Gov. J.B. Pritzker picked a development team Wednesday that will take over the James R. Thompson Center in the Loop, favoring a plan that would preserve the 17-story building.
Pritzker chose a proposal from a group led by Michael Reschke, chairman of Prime Group, a longtime developer in the region. His plan calls for preserving the building as a mixed-use property with office, retail and hotel space — and with the state retaining about a 30% ownership.
In a move sure to be hailed by preservationists, Reschke will pay $70 million upfront and the state will retain some offices in the Thompson Center.
State officials had received proposals from two groups vying for the building.
Reschke said he expects the sale to close within six months and renovations to start within a year. He said the project — a “gut renovation” including a new glass curtain wall and mechanical systems — should take two years from start to finish, with a budget of $280 million.
Reschke said members of the development group initially “were a bit cynical, because of the reputation the building had. But we took a very hard, conscientious look at the opportunity to make further investment in LaSalle Street, for the benefit of local businesses, the city and the state.”
The former home of state government in Chicago opened in 1985 and was designed by the internationally acclaimed architect Helmut Jahn, who died in May. Preservationists have argued the Thompson Center, with its soaring atrium and generous public space, is a postmodern landmark and keeping it would honor Jahn’s contributions in his hometown.
Detractors regard the design as dated and inefficient. Pritzker was in their ranks. His administration has repeatedly called the building “oversized, outdated and expensive,” estimating it would require $325 million in repairs. He bumped up that estimate Wednesday to more than half a billion dollars. The state skimped on maintenance over the years and experts said it cut corners during construction, such as rejecting double-pane glass for single-pane.
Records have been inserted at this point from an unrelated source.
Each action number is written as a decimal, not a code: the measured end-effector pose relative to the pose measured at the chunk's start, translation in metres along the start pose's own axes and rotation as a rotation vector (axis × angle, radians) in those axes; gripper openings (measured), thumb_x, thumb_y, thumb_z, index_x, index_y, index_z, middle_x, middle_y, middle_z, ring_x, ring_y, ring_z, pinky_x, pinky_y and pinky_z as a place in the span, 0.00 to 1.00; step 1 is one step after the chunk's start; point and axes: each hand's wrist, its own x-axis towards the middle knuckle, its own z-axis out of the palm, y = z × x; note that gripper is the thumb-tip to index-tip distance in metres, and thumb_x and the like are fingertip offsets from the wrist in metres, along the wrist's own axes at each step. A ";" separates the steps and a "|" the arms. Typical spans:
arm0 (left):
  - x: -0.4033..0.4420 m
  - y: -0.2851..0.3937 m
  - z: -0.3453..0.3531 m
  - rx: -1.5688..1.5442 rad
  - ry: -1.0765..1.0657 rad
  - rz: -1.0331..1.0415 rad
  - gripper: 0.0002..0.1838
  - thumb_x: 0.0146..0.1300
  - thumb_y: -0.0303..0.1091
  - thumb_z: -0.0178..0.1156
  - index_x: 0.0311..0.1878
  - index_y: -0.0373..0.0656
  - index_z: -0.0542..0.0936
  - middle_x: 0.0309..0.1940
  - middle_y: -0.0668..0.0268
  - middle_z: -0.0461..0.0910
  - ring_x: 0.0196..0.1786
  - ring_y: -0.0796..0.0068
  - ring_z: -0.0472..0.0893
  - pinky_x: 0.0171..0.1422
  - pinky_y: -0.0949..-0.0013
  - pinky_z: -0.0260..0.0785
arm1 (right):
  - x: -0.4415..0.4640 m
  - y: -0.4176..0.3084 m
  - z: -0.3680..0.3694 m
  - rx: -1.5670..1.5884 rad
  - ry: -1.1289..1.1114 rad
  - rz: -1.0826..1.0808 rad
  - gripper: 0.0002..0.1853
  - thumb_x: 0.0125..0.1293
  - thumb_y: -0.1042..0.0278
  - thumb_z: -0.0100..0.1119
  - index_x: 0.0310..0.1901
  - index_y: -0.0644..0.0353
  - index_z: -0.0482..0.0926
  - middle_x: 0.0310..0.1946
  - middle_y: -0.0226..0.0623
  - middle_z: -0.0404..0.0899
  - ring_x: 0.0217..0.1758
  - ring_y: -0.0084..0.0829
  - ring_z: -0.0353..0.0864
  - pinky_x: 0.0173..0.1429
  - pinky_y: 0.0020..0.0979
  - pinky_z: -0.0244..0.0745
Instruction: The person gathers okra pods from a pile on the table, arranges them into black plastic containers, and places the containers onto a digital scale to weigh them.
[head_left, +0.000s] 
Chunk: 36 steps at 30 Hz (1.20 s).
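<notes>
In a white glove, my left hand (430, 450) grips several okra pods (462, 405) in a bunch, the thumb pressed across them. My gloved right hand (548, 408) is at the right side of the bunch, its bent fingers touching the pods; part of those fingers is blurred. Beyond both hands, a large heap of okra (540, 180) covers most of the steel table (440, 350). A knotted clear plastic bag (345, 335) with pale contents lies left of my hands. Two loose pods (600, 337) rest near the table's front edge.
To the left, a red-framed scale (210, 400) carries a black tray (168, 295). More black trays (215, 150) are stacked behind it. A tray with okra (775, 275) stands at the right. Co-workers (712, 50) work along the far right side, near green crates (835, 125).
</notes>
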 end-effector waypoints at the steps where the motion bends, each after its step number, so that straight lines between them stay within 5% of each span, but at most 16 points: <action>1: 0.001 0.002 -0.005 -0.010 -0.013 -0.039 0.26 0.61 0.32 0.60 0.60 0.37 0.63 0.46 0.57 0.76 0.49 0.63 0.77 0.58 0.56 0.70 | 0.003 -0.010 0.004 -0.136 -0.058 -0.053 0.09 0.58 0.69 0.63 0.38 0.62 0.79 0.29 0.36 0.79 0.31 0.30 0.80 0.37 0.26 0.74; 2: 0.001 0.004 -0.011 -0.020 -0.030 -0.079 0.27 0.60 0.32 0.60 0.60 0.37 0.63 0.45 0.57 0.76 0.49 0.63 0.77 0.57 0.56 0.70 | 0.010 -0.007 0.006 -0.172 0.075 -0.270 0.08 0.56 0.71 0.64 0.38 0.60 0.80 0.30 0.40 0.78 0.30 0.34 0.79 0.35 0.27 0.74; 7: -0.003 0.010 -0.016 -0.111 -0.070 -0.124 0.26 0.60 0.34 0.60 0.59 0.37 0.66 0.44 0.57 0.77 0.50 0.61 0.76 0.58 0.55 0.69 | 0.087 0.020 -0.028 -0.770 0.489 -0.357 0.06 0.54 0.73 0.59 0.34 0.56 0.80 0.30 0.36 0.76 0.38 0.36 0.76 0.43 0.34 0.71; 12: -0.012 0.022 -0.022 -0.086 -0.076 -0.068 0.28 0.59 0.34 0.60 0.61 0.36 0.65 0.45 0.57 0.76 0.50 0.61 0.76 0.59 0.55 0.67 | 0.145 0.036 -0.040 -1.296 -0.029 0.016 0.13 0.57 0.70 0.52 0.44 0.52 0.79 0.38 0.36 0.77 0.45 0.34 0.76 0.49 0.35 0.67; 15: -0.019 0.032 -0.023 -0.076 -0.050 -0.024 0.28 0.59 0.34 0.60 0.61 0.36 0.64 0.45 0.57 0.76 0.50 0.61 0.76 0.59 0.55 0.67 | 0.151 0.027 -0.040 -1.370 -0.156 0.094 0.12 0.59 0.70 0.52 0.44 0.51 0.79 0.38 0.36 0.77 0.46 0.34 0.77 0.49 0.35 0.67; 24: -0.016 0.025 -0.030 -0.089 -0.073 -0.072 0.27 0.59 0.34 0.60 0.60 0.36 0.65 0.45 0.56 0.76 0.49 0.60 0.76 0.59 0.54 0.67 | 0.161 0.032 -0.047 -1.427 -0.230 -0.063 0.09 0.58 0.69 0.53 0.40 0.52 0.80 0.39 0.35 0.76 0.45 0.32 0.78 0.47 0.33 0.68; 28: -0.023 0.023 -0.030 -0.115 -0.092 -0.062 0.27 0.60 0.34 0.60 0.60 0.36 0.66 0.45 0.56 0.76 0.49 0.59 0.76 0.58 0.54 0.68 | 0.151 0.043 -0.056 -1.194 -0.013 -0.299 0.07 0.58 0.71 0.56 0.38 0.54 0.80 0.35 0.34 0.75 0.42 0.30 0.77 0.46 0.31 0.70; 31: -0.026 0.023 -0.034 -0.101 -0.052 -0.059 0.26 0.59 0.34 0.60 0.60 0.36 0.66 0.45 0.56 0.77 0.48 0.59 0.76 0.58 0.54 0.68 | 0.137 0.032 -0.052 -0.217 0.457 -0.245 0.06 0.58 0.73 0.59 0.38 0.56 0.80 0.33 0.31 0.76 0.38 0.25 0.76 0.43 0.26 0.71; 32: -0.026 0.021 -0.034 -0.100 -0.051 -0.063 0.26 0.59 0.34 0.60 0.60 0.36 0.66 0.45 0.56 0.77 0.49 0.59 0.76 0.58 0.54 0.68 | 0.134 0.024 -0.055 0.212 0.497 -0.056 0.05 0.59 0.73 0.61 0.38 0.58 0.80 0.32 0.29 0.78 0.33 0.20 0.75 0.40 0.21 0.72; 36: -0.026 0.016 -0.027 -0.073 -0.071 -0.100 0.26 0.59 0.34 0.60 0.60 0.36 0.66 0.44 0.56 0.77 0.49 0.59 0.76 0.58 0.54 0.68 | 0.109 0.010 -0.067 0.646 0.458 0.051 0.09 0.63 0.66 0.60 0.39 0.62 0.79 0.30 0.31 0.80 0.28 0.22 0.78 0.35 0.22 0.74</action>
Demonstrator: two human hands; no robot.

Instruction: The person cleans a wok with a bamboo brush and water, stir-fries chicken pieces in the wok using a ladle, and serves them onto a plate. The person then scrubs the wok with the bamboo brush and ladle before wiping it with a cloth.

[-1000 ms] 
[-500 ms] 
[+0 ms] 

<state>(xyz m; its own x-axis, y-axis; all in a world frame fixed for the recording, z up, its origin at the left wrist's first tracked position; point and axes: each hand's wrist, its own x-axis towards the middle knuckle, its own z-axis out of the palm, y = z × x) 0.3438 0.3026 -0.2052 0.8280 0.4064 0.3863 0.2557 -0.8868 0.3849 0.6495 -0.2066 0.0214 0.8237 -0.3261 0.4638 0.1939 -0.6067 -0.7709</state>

Reschke called the building’s issues “very manageable.” Chief among those are sun glare and its propensity to overheat at all times of the year.
“It’s been a nightmare to control. The temperature in the building constantly requires air conditioning,” he said. “The heat gain from the sun is so strong that the air conditioning needs to run in the middle of January.”
A new curtain wall will fix that problem and slash energy costs by half, according to Reschke.
Pritzker has said the building never lived up to Jahn’s “creative genius.” But the proposal accepted Wednesday represented a partial change of heart. Pritzker not only signed on to a preservation plan, but he agreed to keep 425,000 square feet of state offices there.
The governor said Reschke’s plan “offered the best vision for the building’s future, preserves the transit hub and yields tremendous cost savings on this property.”
He said the state still is consolidating its space downtown, which will save $20 million annually over 30 years. The state bought an office building at 555 W. Monroe St. and has moved some agencies there.
In offering the site via a “request for proposals,” the administration chose a flexible process that let it consider several factors, such as quality of design, rather than being forced to take the highest bid. In the end, the state took the highest bid financially but also the one deemed less risky, said Ayse Kalaycioglu, chief operating officer of the Department of Central Management Services, the agency in charge of reviewing the proposals.
She said the rejected bid came from developer Bob Dunn, who wanted to demolish the Thompson Center in a favor of several high-rises. Dunn is the developer advocating the proposed One Central residential and commercial project near Soldier Field, a site he also has offered for a casino.
The City Council has rezoned the Thompson Center’s full-block site at 100 W. Randolph St. so a high-rise could be built there. The state might have realized a higher price for the property from a buyer who wanted to tear it down and start over, but trends in the market have made that investment risky.
Preserving the building will win acclaim from architectural enthusiasts, who were critical of Pritzker’s original inclination to seek top dollar for the building, increasing the chances for a teardown.
Pritzker said the $70 million sale agreement was made with “the blessing” of the late former Gov. Jim Thompson’s family, and that the governor’s office “will be looking to determine another opportunity to honor his tremendous legacy for this state.”
While the state indeed will get upfront cash for the property, the deal is more complicated. Terms have to be finalized, but senior CMS officials said the state will have two options: paying $148 million for its share of capital improvements over two years or paying over 30 years the equivalent of below-market rents. The state would own the space, however.
Reschke said that whichever term the state chooses, it will be getting modern, efficient space. “It’s going to be a beautiful work environment,” he said.
The developer’s partners in the venture include Jahn, the late architect’s former firm, now being led by Philip Castillo. Chicago-based W.E. O’Neil Construction also is part of the team.
Ward Miller, executive director of the group Preservation Chicago, said he was thrilled with Pritzker’s announcement. He said city officials should give the Thompson Center official protection as a landmark to assure it is never again faced with demolition.
Preservation Chicago and Landmarks Illinois both have placed the building on their lists of “most endangered” buildings of distinction.
The Illinois Historic Sites Advisory Council, a state agency, recommended in June that the Thompson Center be nominated for the National Register of Historic Places. The decision was nonbinding on the Pritzker administration, which has not forwarded the nomination to the federal government. The listing would not have ruled out demolition in any case.